• **DATA BLOCK**
-------

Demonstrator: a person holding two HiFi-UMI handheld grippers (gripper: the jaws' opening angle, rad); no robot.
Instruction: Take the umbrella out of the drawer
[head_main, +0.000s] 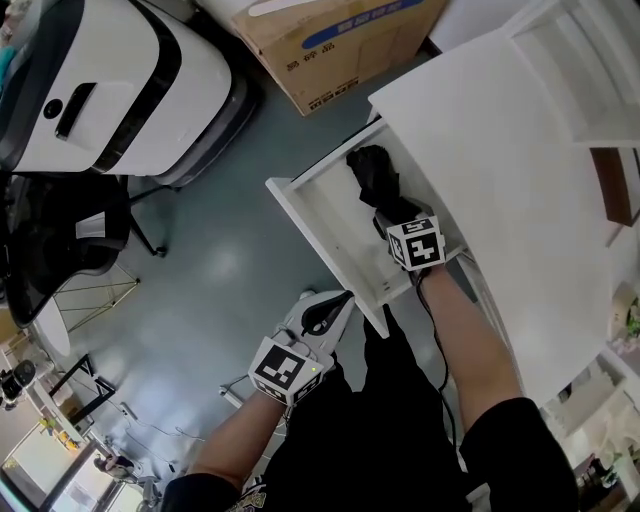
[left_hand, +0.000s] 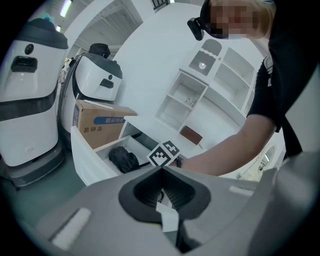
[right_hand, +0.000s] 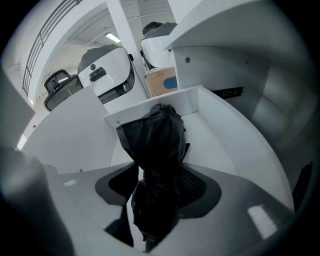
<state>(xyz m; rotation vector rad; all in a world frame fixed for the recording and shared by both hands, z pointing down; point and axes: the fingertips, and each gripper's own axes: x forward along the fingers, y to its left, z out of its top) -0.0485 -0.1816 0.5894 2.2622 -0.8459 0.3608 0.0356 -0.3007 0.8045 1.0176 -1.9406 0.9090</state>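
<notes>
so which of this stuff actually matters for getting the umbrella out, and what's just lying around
In the job:
- black umbrella, lying in the drawer
- open white drawer
- right tongs, open, astride the umbrella
- left tongs, shut, empty, near the drawer front

Just lying about:
- cardboard box
- white machine
- black chair
- white shelf unit
</notes>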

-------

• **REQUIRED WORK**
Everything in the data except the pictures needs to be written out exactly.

• **SOLUTION TO THE EXERCISE**
Demonstrator: a person holding two HiFi-UMI handheld grippers (gripper: the jaws' opening angle, rad); no robot.
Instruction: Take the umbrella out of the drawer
[head_main, +0.000s] 
[left_hand, +0.000s] 
[right_hand, +0.000s] 
<state>(xyz m; rotation vector rad; all in a world frame fixed for the recording and shared by both hands, z pointing down; point and axes: the fingertips, and each gripper's own axes: x forward along the fingers, y to its left, z out of its top) -0.0485 -0.1816 0.5894 2.2622 -0.8459 0.3608 0.0356 -0.3007 0.8045 1.0176 -1.9406 0.9090</state>
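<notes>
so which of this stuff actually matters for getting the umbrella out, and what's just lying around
In the job:
- black umbrella, lying in the drawer
- open white drawer
- right tongs, open, astride the umbrella
- left tongs, shut, empty, near the drawer front

Just lying about:
- cardboard box
- white machine
- black chair
- white shelf unit
</notes>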

That covers the exercise completely.